* _Extracted data entries_:
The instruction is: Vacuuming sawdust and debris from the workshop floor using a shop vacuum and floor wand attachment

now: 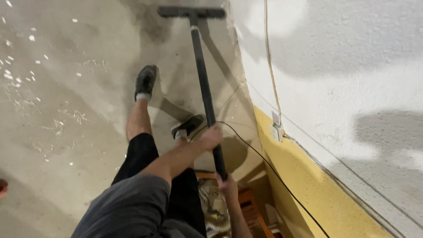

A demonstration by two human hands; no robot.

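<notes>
While the left hand (210, 137) wraps its fingers around the middle of the black wand (203, 83) and the right hand (228, 184) closes on the same wand lower down, nearer the body, the flat floor head (192, 12) sits far out on the concrete floor (79, 88), just beside the foot of the white wall (343, 66). Both grips look closed tight on the tube, 1 above the other. The 2 dark shoes (145, 81) stand apart behind the head, the nearer 1 close to the wand. A thin black cable (269, 165) runs from under the left hand down along the yellow wall band (308, 189), and a small white socket (276, 131) sits where yellow meets white. White flecks (17, 77) lie scattered well off to the far side of the floor, away from the head. To work this stroke well, I judge the head should stay flat on the concrete and parallel to the wall so its edge tracks the dusty seam, with the upper hand steering and the lower hand pushing in long, even passes. Keeping the cable clear of the feet and of the head's path seems wise, since it crosses close behind the wand. An orange frame (252, 210) shows below the hands; what it belongs to is unclear.
</notes>
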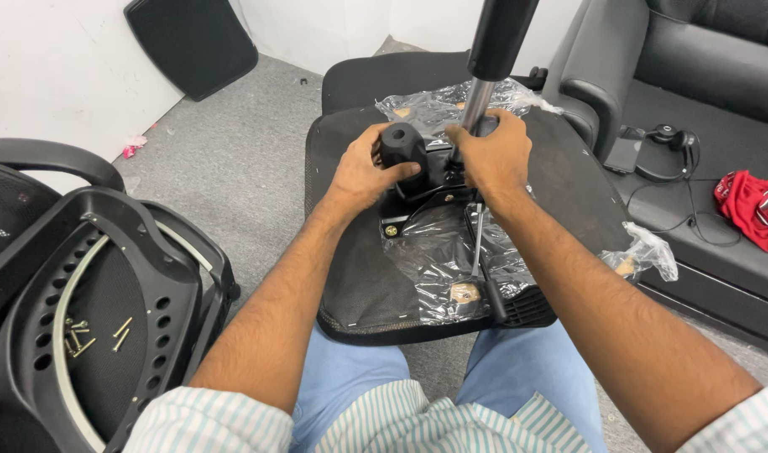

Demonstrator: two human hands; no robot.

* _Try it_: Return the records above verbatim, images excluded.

* _Result for this task_:
The instruction is: Vacuuming sawdust and debris from the workshop floor using a shop vacuum and floor wand attachment

now: 

A demonstration by two human hands; no robot.

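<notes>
While the left hand (210, 137) wraps its fingers around the middle of the black wand (203, 83) and the right hand (228, 184) closes on the same wand lower down, nearer the body, the flat floor head (192, 12) sits far out on the concrete floor (79, 88), just beside the foot of the white wall (343, 66). Both grips look closed tight on the tube, 1 above the other. The 2 dark shoes (145, 81) stand apart behind the head, the nearer 1 close to the wand. A thin black cable (269, 165) runs from under the left hand down along the yellow wall band (308, 189), and a small white socket (276, 131) sits where yellow meets white. White flecks (17, 77) lie scattered well off to the far side of the floor, away from the head. To work this stroke well, I judge the head should stay flat on the concrete and parallel to the wall so its edge tracks the dusty seam, with the upper hand steering and the lower hand pushing in long, even passes. Keeping the cable clear of the feet and of the head's path seems wise, since it crosses close behind the wand. An orange frame (252, 210) shows below the hands; what it belongs to is unclear.
</notes>
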
Demonstrator: two human hands; no robot.

No more output is needed here.